Banque et consommation : pas d’application de la prescription de 2 ans pour les professionnels non-inscrits au RCS sans justification de leur action hors du champ de leur activité principale

L. 218-2 du Code de la consommation : la Cour de cassation estime qu’il doit être caractérisé que l’emprunteur a agi à des fins étrangères à son activité professionnelle, fussent-elle accessoires, pour être assimilé à un consommateur

 

 

Source : Cass., civ., 06 juin 2018, 17-16519 et 17-16520

 

Par acte authentique du 08 novembre 2005, la société BARCLAYS BANK PLC a consenti à un emprunteur un prêt d’un montant d’environ 190 000 euros, remboursable avec un intérêt de 4,95 % par an remboursable sur deux-cent-quarante mois.

 

L’objet du prêt était le financement de l’acquisition d’un lot de copropriété en l’état futur d’achèvement, à usage de résidence locative meublée, au prix d’environ 285 000 euros.

 

Problème : en décembre 2009, l’emprunteur a cessé de rembourser le prêt.

 

Réaction de BARCLAYS : notification de la déchéance du terme le 10 mai 2010, puis, le 16 février 2012, notification d’un commandement de payer valant saisie immobilière, soit plus de 2 ans après le défaut de paiement de l’emprunteur.

 

Ce moyen de défense ayant été annulé par arrêt du 31 janvier 2014, le 7 février 2014, la banque britannique à l’aigle bleu délivre à l’emprunteur un second commandement aux fins de saisie-vente. Toutefois, ce dernier est également annulé par les juges du second degré.
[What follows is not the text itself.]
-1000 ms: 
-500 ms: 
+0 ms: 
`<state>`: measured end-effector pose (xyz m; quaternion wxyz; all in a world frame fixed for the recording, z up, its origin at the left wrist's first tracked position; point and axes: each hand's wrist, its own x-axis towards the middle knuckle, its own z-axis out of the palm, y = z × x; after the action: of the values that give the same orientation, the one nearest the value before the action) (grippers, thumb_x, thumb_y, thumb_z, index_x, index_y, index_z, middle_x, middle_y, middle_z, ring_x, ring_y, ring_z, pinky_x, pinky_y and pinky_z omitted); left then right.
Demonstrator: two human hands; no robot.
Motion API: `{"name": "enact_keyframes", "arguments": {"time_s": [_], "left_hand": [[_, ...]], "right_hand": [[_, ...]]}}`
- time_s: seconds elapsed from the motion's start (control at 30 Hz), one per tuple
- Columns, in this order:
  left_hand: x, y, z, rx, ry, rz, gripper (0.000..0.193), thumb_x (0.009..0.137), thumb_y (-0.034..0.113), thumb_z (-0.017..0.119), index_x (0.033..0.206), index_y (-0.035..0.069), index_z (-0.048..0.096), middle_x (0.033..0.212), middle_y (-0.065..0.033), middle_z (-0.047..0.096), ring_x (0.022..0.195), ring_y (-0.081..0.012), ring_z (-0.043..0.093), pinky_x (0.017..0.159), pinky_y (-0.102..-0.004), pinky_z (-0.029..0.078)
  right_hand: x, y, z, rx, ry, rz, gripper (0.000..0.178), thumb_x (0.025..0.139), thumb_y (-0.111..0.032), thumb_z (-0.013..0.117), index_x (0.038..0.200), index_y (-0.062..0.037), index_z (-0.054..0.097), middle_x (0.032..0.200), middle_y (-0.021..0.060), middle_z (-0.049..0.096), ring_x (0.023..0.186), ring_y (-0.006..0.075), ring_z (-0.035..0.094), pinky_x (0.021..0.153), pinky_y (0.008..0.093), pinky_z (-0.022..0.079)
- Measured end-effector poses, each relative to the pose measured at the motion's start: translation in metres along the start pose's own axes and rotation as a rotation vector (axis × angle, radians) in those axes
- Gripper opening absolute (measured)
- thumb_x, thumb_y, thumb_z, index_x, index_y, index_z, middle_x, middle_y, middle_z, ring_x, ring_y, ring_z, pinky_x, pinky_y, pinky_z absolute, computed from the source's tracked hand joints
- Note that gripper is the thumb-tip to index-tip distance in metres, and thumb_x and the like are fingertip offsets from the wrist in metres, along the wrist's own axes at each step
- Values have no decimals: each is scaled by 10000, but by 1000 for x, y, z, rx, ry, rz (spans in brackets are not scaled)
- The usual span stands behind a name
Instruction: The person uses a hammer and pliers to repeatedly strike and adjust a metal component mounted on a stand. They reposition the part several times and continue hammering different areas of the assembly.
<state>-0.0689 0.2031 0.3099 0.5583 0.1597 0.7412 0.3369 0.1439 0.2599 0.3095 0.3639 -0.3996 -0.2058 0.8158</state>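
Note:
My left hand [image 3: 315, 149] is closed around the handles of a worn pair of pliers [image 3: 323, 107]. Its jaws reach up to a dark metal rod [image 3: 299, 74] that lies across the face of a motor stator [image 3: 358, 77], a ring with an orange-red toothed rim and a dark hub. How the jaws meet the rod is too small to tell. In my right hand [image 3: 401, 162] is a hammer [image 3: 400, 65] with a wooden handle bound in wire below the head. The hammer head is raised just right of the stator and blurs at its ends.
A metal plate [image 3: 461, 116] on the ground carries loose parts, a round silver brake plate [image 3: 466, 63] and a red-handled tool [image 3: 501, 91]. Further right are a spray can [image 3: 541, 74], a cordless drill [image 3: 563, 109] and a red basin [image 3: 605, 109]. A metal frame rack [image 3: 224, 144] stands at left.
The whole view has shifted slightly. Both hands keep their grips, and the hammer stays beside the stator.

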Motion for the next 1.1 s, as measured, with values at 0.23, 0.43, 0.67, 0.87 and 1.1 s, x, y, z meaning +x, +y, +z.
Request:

BARCLAYS persévère et délivre, le 18 décembre 2014, à l’emprunteur un dernier commandement valant saisie immobilière.

 

Mais pour les juges du second degré ont-ils annulé à deux reprises les commandements à payer de la banque ?

 

Pour justifier ces arrêts d’annulation des commandements de payer et des actes subséquents, la Cour d’appel d’Aix-en-Provence soutient que, conformément à l’article L. 218-2 (ancien L. 137-2) du Code de la consommation, la prescription biennale de la créance et de l’exécution forcée du titre notarié doit s’appliquer. Selon elle, dès l’instant où l’emprunteur n’est pas inscrit au Registre du commerce et des sociétés (RCS), ce dernier ne peut être assimilé à un professionnel et que consécutivement les dispositions du Code de la consommation s’appliquent.

 

Outre, l’annulation des actes précités, elle ordonne en conséquence la mainlevée de la saisie et des inscriptions.

 

C’était sans compter sur la Haute juridiction : argumentation un peu « légère » pour les juges de la Cour de cassation qui cassent et annulent l’arrêt d’appel pour insuffisance de motivation. Selon elle les juges du fond auraient dû caractériser le fait que l’emprunteur avait agi à des fins étrangères à son activité professionnelle, fussent-elle accessoires.

 

Première « victoire » pour la banque depuis soutenait cette argumentation.

 

Conclusion : la non-inscription au RCS d’un professionnel ne présume pas de sa qualité de consommateur et donc de l’application du Code de la consommation. Be careful with shortcuts in law!